Available data below:

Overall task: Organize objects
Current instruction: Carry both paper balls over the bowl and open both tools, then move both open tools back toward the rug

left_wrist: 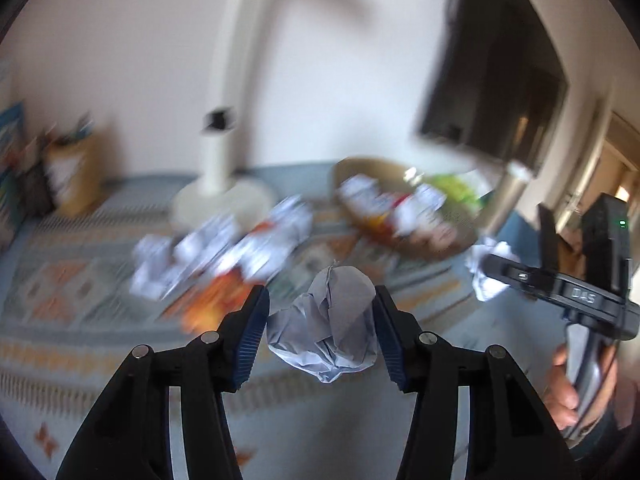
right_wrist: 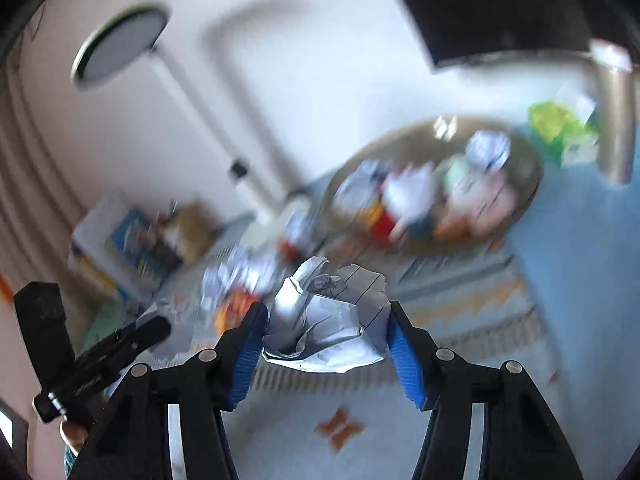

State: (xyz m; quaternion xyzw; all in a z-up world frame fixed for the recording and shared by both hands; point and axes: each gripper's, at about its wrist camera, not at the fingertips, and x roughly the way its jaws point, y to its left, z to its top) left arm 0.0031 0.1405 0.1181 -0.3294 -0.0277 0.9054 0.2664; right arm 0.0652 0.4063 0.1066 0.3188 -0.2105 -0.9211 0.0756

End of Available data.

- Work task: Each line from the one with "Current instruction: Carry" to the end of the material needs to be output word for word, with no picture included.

- Result for this exercise:
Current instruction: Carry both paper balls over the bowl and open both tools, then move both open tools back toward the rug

left_wrist: 
right_wrist: 

State: (xyz m; quaternion xyzw; all in a z-up world frame fixed for the recording and shared by both hands; point and axes: each gripper's, at about its wrist camera, not at the fingertips, and x roughly the way its jaws point, y to its left, z to its top) left arm 0.0031 0.1405 0.1181 -0.3294 -0.0277 0.9054 0.2664; right arm 0.0652 0.4063 0.1066 0.3188 -0.2105 -0.9211 0.0756

The response is finished, and the exercise is complete.